# Activity
Scan the records below for the line containing "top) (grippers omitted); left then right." and the line containing "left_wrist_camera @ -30". Copy both, plus every line between, exactly.

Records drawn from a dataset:
::::

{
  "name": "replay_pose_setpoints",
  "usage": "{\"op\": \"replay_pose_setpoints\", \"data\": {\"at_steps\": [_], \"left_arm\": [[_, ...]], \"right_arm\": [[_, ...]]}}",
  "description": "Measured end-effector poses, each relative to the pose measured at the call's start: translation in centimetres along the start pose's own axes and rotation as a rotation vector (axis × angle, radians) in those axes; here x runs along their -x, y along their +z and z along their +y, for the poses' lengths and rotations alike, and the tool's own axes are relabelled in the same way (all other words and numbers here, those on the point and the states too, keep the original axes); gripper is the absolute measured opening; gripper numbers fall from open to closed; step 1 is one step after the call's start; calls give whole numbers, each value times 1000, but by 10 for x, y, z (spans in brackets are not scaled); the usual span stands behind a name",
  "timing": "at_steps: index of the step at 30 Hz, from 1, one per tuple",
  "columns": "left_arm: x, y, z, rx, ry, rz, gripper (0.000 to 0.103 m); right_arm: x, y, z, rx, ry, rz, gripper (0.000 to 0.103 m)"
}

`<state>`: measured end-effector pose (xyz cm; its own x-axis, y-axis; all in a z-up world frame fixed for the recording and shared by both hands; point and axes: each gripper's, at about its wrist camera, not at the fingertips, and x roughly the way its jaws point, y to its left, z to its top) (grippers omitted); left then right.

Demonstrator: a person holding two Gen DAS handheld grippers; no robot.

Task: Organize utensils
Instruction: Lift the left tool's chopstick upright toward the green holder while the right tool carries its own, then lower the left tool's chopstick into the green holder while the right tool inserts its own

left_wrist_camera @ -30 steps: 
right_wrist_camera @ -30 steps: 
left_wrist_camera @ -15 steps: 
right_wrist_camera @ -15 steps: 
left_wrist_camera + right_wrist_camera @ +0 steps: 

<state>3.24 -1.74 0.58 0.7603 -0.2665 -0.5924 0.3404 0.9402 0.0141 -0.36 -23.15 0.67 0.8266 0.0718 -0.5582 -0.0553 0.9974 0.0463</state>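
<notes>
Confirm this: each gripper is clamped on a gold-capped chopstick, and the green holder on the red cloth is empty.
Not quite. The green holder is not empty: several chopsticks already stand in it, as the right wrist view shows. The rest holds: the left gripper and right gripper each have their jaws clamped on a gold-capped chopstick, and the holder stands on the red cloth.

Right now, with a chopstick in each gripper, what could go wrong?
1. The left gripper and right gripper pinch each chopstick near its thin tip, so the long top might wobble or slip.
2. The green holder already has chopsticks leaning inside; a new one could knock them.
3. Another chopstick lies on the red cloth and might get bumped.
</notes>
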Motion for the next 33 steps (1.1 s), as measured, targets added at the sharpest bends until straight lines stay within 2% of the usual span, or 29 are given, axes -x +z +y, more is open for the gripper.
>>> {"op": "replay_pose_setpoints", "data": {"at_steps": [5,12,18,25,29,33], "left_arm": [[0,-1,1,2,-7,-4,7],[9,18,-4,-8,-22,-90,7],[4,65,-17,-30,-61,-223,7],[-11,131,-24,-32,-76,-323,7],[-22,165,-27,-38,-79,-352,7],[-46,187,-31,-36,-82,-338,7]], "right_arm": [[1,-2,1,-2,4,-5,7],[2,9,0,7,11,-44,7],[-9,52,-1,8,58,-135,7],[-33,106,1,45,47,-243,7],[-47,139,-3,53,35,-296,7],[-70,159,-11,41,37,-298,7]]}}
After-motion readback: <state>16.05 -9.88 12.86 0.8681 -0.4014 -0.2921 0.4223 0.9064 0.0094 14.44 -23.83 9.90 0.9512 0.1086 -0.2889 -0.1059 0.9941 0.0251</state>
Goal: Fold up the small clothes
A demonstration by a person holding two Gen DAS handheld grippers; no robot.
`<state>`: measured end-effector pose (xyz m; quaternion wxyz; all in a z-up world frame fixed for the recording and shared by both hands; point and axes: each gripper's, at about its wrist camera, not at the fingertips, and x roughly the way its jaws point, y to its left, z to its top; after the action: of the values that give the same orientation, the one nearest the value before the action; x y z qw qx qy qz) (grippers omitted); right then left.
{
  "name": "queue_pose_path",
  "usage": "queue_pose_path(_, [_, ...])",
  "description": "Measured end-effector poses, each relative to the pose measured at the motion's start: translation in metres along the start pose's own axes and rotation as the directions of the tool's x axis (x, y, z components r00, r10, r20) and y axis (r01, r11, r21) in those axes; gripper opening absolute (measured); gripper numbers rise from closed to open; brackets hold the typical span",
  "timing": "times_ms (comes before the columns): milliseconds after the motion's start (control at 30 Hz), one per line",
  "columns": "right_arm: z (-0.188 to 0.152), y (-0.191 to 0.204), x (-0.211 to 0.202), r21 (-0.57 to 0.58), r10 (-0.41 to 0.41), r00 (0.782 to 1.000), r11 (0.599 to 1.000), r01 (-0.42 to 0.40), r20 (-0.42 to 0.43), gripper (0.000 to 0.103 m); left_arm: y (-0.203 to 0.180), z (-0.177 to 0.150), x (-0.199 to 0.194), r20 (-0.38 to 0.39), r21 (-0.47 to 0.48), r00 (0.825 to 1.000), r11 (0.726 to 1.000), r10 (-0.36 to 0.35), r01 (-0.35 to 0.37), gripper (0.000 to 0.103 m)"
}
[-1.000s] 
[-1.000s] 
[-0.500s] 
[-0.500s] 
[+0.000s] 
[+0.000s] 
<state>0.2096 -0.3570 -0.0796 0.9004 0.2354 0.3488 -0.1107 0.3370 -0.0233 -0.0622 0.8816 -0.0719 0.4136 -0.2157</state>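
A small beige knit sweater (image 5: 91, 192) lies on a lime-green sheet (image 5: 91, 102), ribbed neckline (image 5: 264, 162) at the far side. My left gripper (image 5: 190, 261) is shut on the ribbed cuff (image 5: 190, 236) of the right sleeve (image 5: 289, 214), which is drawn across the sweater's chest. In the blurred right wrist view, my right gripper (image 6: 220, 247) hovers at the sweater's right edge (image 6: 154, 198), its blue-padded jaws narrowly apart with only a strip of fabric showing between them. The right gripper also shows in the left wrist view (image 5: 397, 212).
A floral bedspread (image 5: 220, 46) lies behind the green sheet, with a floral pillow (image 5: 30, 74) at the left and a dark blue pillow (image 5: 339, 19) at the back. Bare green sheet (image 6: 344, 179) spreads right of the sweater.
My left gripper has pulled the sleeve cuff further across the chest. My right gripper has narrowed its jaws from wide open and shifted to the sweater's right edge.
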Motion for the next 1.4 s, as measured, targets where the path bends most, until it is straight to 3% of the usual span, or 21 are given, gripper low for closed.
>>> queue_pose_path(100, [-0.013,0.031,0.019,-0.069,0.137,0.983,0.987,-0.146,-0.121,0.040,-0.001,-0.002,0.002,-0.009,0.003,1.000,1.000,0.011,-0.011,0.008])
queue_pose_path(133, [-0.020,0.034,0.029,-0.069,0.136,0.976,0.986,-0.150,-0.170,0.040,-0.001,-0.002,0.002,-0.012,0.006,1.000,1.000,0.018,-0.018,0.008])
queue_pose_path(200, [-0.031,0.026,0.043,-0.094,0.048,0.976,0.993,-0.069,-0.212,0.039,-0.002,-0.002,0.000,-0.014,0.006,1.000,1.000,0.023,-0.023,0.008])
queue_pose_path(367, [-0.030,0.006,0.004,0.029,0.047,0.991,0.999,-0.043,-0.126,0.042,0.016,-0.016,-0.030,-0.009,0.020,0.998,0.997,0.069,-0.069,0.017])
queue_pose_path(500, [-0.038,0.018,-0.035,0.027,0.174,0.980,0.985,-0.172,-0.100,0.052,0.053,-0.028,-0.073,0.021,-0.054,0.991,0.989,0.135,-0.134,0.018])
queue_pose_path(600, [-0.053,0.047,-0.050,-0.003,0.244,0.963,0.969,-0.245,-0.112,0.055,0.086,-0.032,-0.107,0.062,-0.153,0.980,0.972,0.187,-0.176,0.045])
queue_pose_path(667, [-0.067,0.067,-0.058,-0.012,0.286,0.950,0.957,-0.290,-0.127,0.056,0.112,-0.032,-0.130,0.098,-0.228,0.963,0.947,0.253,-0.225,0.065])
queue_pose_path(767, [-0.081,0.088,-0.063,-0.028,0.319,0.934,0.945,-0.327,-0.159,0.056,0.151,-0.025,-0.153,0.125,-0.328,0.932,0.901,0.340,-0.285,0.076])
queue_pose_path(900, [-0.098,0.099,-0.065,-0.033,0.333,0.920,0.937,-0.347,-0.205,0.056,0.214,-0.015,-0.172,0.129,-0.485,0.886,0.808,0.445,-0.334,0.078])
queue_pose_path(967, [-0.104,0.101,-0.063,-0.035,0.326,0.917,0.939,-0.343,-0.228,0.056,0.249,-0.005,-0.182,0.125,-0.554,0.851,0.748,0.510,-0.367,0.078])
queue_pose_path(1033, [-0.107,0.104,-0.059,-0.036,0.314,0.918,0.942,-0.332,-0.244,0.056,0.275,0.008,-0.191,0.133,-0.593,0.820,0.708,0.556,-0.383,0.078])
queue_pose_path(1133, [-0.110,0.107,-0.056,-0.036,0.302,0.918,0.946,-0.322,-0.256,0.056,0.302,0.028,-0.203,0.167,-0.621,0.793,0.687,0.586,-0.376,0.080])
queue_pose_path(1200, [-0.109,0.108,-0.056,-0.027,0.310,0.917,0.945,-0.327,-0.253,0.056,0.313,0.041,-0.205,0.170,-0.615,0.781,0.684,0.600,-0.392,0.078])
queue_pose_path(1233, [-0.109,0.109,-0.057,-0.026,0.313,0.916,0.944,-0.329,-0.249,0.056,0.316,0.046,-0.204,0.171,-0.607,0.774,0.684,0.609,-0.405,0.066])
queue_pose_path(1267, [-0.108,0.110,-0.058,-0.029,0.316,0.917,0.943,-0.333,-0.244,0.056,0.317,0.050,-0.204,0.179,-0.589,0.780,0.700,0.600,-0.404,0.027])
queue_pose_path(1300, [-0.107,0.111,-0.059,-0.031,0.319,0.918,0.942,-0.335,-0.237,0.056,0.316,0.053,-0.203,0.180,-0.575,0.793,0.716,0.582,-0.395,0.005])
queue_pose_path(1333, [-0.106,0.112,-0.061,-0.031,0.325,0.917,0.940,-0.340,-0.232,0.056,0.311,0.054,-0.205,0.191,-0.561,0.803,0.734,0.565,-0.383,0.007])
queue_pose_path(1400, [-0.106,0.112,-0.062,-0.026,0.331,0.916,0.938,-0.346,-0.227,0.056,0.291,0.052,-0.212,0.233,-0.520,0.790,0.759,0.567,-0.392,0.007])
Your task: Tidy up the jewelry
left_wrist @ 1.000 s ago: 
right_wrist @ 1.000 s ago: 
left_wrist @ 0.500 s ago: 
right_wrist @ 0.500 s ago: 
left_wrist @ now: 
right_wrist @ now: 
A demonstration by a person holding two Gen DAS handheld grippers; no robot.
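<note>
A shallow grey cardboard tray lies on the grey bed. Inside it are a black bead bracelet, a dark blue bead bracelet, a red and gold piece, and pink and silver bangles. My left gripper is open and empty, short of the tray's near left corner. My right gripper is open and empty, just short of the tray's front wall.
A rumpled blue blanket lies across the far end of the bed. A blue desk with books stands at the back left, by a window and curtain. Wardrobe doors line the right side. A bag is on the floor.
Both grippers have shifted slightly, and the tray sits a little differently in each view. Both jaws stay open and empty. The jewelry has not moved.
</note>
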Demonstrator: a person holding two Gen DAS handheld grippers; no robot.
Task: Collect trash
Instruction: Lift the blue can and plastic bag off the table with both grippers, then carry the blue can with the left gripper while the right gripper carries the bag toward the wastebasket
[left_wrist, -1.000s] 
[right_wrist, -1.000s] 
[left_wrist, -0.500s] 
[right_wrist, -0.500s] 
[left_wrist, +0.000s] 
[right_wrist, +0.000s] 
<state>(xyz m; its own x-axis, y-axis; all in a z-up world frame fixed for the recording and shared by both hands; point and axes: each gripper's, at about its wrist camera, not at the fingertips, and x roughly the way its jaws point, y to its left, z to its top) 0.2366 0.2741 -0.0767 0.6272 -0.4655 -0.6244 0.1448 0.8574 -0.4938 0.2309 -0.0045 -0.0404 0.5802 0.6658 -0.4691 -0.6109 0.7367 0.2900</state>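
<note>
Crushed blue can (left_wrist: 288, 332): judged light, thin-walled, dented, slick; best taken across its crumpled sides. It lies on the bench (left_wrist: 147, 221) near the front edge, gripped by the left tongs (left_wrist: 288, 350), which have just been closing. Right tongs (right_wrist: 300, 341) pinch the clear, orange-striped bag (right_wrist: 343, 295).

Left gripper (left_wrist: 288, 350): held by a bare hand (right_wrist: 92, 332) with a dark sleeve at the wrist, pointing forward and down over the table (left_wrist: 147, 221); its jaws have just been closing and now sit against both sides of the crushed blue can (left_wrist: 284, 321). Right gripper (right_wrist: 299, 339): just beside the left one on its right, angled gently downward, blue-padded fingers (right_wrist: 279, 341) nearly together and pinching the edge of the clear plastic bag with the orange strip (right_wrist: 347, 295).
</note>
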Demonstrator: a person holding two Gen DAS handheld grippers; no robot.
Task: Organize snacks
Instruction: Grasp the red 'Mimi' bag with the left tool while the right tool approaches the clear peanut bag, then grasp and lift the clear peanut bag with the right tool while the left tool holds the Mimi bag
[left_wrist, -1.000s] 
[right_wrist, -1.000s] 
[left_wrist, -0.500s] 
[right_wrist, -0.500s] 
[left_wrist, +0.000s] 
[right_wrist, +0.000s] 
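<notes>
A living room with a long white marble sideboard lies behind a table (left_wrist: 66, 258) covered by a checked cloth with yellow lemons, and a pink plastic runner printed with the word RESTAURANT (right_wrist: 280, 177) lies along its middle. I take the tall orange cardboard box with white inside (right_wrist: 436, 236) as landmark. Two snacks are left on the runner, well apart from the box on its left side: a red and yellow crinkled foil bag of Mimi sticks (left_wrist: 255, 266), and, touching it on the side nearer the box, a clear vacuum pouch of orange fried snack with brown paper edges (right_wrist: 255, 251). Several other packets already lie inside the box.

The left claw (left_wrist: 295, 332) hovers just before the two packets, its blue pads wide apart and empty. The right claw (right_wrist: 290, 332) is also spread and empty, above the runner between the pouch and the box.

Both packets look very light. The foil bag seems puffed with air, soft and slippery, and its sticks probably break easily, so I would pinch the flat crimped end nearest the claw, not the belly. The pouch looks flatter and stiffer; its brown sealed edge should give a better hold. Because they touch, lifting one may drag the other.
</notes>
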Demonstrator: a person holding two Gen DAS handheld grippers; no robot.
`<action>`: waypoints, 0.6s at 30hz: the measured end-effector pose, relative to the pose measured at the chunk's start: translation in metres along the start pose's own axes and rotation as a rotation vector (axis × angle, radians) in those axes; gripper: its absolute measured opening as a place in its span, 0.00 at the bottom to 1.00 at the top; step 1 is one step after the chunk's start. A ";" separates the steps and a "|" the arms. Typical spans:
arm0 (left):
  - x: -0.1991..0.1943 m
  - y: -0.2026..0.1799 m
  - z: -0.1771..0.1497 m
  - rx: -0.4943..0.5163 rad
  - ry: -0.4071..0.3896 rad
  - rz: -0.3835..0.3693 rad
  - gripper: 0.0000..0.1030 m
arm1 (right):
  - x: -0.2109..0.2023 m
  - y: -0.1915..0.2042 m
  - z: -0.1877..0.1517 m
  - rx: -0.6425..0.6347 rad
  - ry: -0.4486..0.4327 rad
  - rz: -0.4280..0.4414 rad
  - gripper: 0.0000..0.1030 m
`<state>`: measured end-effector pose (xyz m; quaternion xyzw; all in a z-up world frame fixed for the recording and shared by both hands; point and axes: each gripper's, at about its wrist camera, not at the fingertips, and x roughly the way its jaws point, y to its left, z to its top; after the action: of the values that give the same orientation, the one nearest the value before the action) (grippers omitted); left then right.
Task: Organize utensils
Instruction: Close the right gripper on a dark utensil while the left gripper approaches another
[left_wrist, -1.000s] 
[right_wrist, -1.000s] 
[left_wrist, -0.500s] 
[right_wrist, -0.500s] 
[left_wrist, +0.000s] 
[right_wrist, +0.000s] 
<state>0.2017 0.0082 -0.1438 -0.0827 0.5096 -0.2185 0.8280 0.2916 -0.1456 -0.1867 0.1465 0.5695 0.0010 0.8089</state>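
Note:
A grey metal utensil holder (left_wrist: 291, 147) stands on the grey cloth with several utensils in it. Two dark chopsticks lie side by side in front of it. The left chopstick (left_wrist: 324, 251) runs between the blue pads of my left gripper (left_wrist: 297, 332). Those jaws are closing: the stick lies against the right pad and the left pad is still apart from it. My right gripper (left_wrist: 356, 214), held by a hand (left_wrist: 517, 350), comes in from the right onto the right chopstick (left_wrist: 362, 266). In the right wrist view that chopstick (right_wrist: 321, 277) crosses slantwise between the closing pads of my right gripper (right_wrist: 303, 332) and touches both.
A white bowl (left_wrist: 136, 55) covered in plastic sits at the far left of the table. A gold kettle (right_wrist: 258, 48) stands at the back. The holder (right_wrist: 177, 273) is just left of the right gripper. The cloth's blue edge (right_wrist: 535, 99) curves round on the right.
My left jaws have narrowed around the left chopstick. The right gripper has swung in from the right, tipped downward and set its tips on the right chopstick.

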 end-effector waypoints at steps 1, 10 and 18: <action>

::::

# Solution to the exercise
`<state>`: measured end-effector pose (xyz cm; its own x-axis, y-axis; all in a z-up world frame fixed for the recording and shared by both hands; point and axes: each gripper's, at about its wrist camera, not at the fingertips, and x roughly the way its jaws point, y to its left, z to its top) (grippers omitted); left then right.

Demonstrator: a person holding two Gen DAS handheld grippers; no robot.

Task: Organize utensils
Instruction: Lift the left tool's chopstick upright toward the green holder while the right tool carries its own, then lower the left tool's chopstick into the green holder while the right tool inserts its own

left_wrist_camera @ -30 steps: 

The work on this exercise has been finished.